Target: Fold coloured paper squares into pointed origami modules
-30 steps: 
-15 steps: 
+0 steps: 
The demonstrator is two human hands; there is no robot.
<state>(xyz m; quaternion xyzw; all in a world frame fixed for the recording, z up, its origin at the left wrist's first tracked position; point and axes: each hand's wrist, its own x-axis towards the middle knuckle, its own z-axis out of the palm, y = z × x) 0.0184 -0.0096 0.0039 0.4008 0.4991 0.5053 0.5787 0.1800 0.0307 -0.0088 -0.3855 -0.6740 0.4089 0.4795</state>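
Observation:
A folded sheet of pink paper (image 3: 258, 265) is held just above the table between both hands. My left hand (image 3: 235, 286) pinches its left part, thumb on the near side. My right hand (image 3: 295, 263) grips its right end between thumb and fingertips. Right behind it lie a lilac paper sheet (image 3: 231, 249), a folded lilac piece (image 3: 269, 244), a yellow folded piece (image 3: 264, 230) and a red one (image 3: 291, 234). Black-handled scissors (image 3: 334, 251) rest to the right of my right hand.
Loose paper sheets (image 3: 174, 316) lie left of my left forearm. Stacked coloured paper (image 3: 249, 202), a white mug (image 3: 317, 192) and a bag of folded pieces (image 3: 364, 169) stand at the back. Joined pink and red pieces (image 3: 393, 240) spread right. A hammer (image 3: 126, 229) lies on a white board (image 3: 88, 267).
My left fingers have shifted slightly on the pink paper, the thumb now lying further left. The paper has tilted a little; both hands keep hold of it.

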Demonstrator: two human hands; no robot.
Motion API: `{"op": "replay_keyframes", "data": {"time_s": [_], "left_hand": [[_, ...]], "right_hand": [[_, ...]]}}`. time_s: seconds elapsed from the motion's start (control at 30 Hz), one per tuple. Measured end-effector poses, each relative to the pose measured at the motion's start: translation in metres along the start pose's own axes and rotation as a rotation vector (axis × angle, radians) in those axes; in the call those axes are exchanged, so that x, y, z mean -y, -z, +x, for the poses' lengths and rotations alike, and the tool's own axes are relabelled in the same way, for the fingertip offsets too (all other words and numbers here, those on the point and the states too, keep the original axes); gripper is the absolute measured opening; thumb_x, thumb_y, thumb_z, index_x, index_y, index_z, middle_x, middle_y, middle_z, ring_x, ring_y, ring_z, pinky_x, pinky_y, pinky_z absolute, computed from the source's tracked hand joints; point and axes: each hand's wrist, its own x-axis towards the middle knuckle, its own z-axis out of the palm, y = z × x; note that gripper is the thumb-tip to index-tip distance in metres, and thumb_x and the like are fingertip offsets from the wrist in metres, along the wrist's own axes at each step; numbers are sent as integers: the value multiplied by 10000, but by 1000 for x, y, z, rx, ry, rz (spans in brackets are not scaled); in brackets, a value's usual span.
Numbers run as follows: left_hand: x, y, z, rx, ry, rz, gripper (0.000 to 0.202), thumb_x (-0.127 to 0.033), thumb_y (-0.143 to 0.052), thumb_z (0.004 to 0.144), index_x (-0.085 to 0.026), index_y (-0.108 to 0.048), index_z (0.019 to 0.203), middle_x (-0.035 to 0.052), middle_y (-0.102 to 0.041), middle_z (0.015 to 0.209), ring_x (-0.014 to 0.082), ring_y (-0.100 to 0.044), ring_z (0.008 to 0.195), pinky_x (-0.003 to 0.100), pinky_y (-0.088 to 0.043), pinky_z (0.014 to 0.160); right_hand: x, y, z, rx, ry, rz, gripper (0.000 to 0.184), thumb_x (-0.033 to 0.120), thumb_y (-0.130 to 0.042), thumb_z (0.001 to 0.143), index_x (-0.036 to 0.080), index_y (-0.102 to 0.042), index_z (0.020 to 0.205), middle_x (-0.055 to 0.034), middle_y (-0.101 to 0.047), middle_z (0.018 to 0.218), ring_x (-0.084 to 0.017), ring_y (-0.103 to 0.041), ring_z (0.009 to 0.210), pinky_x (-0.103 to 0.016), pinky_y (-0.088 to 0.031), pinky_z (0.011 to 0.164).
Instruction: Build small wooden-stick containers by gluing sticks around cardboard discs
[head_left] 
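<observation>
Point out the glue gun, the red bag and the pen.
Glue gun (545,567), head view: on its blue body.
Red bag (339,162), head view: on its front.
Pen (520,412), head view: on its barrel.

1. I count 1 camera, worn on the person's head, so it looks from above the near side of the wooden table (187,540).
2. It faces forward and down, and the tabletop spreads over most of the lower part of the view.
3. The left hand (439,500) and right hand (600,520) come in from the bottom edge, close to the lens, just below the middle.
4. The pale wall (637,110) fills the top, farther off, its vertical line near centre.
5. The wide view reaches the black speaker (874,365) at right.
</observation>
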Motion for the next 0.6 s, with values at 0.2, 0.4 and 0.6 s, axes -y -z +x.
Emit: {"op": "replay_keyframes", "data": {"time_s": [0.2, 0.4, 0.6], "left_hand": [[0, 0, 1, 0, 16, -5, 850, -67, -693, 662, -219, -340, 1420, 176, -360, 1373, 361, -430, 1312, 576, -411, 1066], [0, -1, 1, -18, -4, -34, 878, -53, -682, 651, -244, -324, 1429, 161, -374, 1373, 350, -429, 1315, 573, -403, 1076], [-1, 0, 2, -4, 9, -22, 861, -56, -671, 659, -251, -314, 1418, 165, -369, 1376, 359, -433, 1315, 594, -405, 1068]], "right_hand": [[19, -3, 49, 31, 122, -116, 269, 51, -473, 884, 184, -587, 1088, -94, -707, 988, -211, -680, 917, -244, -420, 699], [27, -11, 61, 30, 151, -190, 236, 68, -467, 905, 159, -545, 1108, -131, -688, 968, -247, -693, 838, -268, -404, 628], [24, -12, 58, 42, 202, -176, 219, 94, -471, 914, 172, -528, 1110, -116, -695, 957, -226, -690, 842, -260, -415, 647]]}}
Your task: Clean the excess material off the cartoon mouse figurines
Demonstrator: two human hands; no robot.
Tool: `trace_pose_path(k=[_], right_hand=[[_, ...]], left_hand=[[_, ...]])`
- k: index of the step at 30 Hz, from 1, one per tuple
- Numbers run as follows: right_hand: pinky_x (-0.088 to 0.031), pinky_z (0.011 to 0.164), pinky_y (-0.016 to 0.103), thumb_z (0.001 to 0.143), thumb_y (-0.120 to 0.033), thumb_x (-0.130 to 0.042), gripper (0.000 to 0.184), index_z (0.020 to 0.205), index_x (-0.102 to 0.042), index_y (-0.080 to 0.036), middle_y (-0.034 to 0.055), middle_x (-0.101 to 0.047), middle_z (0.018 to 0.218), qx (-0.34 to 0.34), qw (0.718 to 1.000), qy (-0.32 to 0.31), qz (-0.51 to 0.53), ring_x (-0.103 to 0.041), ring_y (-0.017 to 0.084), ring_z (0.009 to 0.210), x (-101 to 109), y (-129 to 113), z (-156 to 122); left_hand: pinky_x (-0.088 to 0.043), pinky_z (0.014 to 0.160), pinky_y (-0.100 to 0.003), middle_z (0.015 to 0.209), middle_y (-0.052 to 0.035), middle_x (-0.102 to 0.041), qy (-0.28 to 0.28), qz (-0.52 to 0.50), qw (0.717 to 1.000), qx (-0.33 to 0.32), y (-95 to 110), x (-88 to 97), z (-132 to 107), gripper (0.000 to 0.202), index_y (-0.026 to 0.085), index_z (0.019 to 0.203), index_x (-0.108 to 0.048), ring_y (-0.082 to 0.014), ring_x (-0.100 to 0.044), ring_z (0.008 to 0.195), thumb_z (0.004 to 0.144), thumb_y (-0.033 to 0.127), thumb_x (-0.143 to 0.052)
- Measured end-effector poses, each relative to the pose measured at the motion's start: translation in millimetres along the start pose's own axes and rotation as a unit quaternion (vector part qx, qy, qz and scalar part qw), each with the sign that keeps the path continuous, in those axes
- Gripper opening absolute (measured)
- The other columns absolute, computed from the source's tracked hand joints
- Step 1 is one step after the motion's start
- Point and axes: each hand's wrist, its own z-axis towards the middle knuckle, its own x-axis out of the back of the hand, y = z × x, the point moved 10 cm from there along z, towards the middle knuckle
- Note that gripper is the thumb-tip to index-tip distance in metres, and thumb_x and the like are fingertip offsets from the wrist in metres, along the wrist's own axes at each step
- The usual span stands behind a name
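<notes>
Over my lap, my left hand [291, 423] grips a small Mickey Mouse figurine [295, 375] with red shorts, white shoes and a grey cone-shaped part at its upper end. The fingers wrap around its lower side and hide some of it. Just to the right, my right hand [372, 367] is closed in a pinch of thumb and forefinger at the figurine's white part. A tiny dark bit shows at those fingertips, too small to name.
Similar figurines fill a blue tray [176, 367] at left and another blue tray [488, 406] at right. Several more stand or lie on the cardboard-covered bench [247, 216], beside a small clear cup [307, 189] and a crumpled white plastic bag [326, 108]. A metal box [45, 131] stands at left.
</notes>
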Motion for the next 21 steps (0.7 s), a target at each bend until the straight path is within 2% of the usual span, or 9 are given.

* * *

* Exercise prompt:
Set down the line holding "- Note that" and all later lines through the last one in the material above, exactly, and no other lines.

* Written reply:
- Note that gripper is the thumb-tip to index-tip distance in metres, and thumb_x and the like are fingertip offsets from the wrist in metres, along the wrist's own axes at each step
- The usual span stands behind a name
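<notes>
Over my lap, my left hand [291, 423] grips a small Mickey Mouse figurine [295, 375] with red shorts, white shoes and a grey cone-shaped part at its upper end. The fingers wrap around its lower side and hide some of it. Just to the right, my right hand [372, 367] is closed in a pinch of thumb and forefinger at the figurine's white part. A tiny dark bit shows at those fingertips, too small to name.
Similar figurines fill a blue tray [176, 367] at left and another blue tray [488, 406] at right. Several more stand or lie on the cardboard-covered bench [247, 216], beside a small clear cup [307, 189] and a crumpled white plastic bag [326, 108]. A metal box [45, 131] stands at left.
</notes>
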Motion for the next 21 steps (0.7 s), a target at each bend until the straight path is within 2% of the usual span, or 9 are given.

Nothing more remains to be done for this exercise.